## Task item
Your task is to restate word for word the lines in the material below, from the one with "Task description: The" up to and including the one with "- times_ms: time". Do not carry over the pictures.

## Data for review
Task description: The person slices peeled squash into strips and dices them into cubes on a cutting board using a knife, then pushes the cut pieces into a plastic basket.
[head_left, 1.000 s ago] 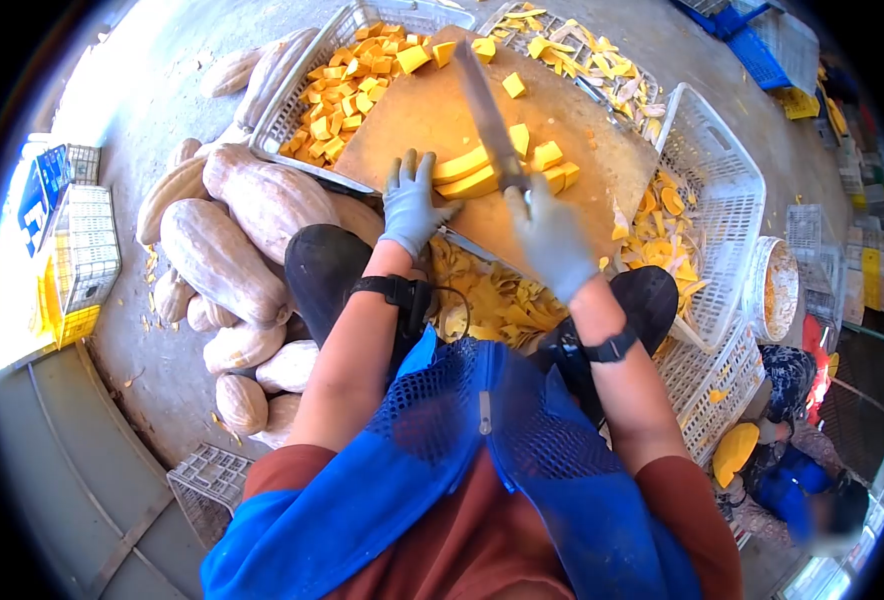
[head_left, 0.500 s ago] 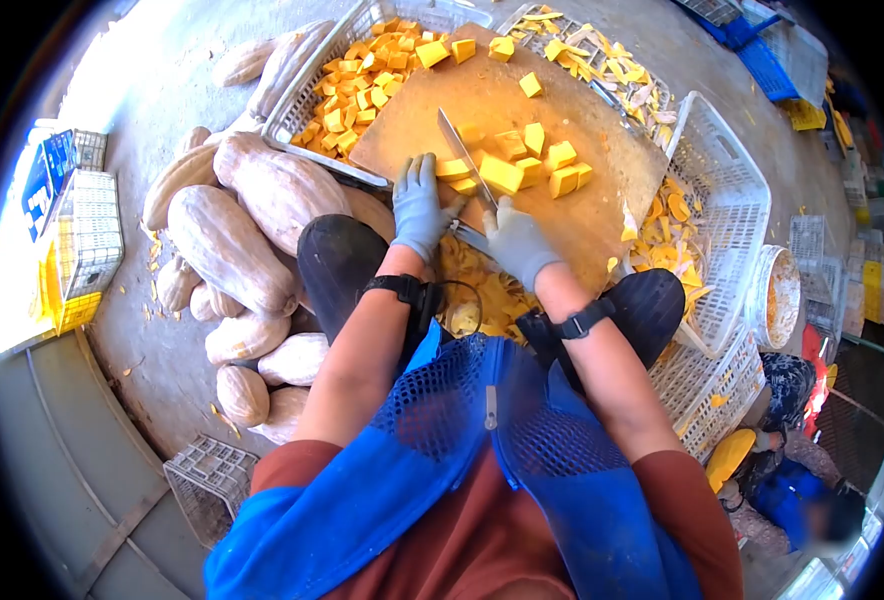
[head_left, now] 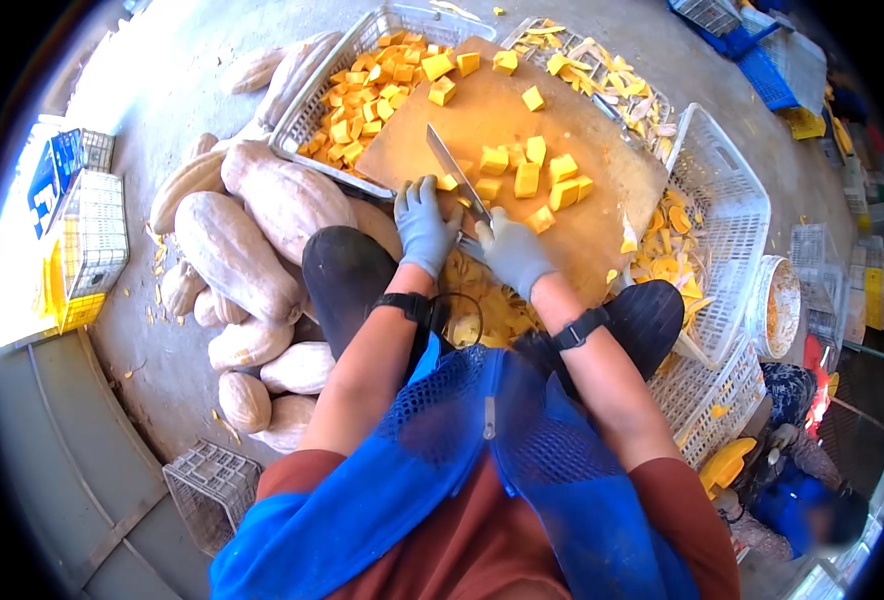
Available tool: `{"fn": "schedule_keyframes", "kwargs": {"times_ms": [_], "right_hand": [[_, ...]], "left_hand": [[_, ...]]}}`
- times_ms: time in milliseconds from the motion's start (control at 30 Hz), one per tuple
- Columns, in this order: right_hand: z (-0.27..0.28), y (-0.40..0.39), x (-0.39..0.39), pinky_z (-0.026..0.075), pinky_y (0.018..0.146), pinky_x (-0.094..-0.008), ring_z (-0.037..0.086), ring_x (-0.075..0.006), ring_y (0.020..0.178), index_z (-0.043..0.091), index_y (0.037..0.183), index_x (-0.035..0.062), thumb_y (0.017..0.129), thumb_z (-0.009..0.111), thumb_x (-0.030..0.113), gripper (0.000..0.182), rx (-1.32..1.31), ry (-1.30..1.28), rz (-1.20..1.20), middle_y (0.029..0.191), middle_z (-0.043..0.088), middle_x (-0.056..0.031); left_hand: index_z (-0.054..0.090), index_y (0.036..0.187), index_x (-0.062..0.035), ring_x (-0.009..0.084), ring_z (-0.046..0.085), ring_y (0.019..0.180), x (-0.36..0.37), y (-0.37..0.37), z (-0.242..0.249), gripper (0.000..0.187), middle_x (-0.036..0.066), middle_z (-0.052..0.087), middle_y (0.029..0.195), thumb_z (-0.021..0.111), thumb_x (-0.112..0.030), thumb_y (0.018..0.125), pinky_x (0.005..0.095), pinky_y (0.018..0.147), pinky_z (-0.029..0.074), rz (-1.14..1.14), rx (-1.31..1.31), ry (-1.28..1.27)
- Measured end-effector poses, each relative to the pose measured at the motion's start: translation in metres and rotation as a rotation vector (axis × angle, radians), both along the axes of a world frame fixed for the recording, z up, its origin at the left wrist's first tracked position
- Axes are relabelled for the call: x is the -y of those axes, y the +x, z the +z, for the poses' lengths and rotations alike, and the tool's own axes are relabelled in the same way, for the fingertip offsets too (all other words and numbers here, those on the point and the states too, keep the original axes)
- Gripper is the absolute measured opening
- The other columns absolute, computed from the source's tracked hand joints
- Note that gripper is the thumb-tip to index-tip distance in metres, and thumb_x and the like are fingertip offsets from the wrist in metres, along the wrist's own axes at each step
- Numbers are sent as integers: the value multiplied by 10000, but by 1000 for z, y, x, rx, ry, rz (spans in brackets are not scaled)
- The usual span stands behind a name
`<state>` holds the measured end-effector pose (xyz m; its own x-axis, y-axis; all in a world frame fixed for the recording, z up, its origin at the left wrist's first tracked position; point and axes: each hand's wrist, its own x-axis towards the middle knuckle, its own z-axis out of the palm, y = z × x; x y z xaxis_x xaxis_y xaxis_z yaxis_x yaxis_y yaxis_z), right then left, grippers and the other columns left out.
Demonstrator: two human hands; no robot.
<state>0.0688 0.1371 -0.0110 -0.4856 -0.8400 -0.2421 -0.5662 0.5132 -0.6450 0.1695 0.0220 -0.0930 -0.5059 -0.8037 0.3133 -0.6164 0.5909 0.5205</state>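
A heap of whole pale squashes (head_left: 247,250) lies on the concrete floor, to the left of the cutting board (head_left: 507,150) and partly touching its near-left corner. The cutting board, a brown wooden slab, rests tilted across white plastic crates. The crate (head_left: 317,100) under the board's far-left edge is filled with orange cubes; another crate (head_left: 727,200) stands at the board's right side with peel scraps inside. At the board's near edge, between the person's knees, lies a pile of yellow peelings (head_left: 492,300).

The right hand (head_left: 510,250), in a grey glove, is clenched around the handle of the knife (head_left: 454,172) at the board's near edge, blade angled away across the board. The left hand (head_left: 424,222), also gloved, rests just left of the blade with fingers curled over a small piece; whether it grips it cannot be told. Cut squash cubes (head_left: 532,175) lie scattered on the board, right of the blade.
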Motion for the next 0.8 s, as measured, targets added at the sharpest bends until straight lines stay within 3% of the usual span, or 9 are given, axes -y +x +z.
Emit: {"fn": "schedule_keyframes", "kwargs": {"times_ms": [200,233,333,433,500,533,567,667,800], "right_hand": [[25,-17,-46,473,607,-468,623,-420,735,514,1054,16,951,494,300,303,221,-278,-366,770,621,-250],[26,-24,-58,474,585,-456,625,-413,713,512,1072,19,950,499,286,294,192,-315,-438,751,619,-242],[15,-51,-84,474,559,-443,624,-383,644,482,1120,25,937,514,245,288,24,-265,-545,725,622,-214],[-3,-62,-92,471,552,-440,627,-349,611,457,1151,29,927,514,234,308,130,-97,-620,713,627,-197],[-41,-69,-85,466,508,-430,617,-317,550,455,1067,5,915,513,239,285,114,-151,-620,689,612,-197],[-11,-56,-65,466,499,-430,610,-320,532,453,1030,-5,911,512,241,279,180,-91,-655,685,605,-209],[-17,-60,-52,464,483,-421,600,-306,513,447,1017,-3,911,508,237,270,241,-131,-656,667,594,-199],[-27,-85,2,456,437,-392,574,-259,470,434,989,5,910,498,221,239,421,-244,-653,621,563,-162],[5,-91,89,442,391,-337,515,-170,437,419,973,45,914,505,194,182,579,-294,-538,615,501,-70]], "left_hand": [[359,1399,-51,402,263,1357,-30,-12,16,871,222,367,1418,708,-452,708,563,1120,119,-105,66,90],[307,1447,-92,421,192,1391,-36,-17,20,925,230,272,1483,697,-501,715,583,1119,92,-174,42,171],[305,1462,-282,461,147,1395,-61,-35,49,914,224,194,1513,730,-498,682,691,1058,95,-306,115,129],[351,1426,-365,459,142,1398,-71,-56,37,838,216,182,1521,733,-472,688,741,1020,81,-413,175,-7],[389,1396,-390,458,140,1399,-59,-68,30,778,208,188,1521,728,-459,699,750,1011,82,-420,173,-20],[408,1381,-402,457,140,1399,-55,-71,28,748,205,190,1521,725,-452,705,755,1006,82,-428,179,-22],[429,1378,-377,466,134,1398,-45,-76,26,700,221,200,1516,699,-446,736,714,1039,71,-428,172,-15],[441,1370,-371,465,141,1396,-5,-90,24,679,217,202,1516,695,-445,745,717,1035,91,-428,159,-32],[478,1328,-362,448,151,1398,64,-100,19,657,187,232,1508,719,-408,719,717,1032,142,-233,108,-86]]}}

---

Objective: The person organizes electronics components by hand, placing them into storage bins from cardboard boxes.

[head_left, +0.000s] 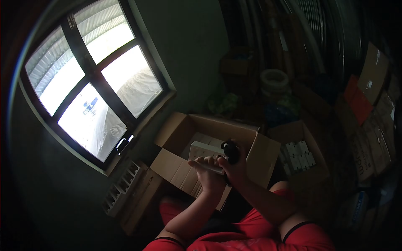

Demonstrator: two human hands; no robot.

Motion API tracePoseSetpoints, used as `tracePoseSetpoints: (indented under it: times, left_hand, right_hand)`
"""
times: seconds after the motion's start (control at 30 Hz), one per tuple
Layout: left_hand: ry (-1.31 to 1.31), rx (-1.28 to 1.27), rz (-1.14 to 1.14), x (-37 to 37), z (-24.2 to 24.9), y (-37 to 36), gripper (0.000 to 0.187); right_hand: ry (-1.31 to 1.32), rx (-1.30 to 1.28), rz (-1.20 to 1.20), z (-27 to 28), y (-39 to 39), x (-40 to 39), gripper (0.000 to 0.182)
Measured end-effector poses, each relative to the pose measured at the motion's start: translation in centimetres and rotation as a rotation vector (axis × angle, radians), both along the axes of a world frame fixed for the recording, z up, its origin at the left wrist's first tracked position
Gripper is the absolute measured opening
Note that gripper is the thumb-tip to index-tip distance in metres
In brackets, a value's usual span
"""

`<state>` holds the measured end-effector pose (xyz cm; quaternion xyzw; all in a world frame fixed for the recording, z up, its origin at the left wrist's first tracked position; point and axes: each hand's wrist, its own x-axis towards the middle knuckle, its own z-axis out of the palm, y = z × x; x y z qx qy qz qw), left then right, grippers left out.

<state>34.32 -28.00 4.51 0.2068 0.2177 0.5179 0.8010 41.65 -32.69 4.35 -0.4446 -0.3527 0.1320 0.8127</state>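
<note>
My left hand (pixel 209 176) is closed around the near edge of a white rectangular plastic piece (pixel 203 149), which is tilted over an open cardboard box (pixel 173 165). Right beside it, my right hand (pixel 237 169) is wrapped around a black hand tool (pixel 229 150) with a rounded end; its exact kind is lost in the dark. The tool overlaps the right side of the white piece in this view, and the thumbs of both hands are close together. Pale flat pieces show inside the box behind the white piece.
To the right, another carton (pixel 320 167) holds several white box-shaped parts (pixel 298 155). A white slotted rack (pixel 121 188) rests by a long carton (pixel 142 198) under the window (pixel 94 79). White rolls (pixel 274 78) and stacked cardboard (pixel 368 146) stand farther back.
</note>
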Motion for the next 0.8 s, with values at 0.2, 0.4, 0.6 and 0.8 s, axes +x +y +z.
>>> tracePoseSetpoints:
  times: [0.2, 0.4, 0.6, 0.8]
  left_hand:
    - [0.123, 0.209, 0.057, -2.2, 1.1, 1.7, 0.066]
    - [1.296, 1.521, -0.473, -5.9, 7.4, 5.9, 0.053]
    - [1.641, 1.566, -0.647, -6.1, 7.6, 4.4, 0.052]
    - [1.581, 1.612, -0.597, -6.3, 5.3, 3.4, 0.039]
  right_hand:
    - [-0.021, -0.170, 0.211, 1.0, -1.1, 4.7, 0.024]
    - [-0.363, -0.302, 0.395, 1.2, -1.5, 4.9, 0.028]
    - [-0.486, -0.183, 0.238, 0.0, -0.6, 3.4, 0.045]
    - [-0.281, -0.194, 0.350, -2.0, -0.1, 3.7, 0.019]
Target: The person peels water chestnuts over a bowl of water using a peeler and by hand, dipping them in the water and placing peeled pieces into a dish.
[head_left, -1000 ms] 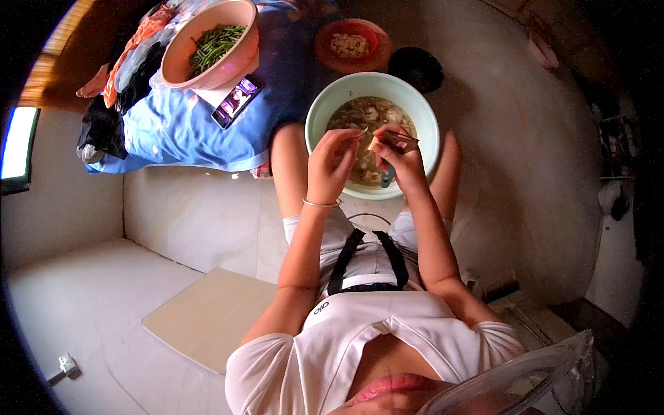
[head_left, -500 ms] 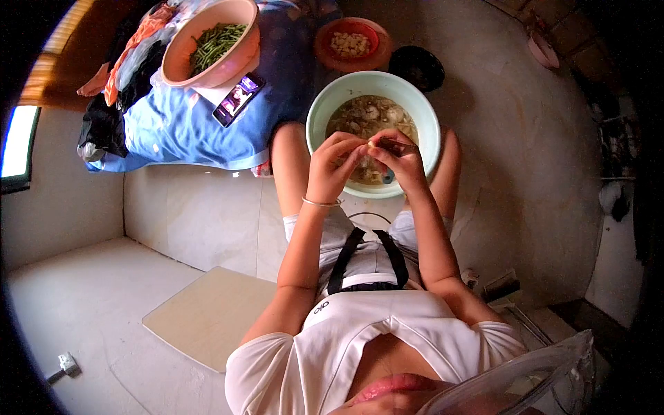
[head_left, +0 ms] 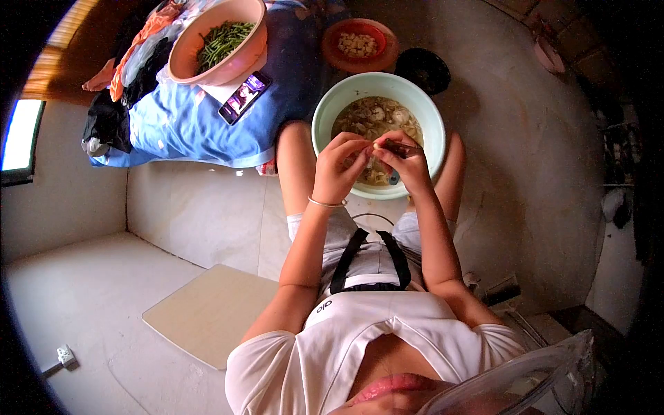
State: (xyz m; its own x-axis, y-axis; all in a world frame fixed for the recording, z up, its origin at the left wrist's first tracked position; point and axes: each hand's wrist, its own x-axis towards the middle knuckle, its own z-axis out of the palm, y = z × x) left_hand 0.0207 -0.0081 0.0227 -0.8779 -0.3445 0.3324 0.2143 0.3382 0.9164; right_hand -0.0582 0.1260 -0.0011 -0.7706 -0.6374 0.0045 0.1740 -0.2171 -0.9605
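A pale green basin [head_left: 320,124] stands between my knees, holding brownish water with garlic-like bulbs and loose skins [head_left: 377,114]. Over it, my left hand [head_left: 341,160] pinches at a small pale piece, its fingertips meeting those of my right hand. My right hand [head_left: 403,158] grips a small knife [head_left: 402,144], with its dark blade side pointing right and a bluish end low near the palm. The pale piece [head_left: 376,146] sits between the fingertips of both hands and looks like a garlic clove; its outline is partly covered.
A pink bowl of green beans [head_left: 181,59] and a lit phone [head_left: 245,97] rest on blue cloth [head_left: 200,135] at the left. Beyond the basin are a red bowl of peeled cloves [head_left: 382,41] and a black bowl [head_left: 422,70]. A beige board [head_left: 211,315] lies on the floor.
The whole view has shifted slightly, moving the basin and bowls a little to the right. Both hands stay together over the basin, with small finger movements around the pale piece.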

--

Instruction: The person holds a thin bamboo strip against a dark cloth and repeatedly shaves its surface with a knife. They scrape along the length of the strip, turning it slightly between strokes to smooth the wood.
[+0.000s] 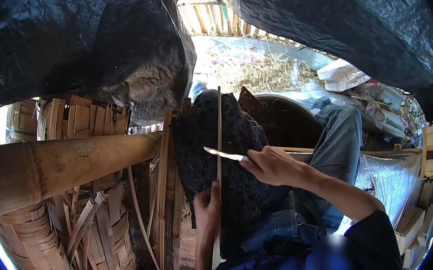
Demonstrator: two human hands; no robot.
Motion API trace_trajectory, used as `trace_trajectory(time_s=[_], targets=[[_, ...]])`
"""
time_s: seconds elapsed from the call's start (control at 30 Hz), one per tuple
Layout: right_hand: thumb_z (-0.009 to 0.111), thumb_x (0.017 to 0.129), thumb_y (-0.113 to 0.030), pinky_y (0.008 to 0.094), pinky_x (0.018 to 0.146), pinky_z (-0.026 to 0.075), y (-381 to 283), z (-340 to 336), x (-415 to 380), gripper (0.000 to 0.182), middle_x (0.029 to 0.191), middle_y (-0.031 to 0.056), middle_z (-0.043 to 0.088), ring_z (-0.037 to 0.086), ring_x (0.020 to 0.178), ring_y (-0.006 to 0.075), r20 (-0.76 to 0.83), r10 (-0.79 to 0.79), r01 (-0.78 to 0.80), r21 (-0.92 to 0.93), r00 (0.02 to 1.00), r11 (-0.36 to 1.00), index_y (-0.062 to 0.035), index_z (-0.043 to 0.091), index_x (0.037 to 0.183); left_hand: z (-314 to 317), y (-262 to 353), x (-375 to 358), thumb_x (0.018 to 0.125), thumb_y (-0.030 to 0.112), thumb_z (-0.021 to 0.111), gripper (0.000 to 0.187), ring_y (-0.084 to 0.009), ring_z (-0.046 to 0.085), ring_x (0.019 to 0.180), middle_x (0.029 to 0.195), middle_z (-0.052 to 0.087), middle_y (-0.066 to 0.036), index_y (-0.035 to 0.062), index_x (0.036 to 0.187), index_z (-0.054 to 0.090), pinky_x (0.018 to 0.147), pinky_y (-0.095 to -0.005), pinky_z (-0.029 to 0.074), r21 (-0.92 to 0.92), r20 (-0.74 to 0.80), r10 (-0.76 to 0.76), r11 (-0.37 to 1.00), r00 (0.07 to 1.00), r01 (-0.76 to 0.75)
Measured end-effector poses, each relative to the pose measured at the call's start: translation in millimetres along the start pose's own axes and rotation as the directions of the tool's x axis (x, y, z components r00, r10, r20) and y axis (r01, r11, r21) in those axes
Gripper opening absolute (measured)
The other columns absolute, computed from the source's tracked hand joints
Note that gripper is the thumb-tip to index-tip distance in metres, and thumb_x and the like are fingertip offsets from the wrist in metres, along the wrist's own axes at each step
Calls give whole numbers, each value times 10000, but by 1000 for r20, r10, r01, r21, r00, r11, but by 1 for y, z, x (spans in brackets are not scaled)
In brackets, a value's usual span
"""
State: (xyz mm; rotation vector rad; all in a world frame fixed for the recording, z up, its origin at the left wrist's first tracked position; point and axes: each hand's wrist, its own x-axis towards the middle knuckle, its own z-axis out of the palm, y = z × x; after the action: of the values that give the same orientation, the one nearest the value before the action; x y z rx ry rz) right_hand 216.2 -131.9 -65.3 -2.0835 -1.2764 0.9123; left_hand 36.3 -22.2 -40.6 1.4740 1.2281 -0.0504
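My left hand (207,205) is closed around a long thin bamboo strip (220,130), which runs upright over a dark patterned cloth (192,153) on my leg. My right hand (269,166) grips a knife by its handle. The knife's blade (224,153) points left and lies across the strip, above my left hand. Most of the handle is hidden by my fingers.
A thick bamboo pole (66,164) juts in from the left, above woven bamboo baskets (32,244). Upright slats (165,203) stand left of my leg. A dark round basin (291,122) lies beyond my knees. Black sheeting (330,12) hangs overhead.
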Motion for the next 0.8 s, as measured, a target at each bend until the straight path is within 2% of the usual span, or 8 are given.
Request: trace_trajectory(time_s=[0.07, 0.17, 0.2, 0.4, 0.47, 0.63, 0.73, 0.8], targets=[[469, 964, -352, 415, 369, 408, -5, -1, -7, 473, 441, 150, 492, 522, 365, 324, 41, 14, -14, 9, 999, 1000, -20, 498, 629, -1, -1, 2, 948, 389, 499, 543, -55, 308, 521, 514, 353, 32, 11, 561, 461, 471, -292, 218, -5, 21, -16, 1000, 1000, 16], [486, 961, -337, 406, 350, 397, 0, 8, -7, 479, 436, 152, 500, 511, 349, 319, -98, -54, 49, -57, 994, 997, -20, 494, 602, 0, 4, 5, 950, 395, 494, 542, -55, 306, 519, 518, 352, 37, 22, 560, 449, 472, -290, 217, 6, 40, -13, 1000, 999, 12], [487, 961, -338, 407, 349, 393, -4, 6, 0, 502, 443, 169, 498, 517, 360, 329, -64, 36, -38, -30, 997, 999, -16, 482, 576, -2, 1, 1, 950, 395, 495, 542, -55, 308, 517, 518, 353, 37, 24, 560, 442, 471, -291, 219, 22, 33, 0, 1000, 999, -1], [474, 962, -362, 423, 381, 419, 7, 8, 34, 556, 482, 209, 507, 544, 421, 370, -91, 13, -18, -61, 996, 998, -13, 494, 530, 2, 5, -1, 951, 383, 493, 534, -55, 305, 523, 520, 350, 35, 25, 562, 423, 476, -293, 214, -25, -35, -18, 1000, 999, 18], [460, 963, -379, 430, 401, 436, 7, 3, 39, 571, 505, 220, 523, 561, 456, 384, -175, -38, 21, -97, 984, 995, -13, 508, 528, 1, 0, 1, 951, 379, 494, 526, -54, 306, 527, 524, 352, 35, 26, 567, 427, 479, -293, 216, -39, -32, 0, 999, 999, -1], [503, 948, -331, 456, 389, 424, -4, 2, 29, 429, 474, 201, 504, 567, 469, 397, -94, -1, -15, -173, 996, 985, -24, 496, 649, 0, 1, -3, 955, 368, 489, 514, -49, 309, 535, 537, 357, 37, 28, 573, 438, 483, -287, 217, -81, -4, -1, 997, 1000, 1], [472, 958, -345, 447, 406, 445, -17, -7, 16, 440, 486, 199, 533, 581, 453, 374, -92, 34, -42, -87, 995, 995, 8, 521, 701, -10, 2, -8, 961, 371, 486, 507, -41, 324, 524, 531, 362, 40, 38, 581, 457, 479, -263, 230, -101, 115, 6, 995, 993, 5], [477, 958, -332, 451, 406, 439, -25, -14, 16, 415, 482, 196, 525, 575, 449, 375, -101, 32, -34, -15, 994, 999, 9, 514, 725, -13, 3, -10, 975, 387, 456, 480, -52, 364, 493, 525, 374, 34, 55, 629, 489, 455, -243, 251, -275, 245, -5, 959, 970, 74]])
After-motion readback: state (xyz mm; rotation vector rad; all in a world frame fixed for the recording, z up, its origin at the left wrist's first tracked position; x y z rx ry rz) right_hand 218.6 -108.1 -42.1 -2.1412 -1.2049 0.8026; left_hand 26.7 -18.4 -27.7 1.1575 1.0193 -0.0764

## Result for this exercise
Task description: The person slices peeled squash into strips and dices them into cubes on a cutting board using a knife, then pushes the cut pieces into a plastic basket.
[head_left, 1.000 s ago] 
[head_left, 0.500 s ago] 
[head_left, now] 
Available tool: `{"fn": "schedule_keyframes", "kwargs": {"times_ms": [_], "right_hand": [[_, ...]], "left_hand": [[_, ...]]}}`
- times_ms: time in milliseconds from the motion's start (control at 30 Hz), one per tuple

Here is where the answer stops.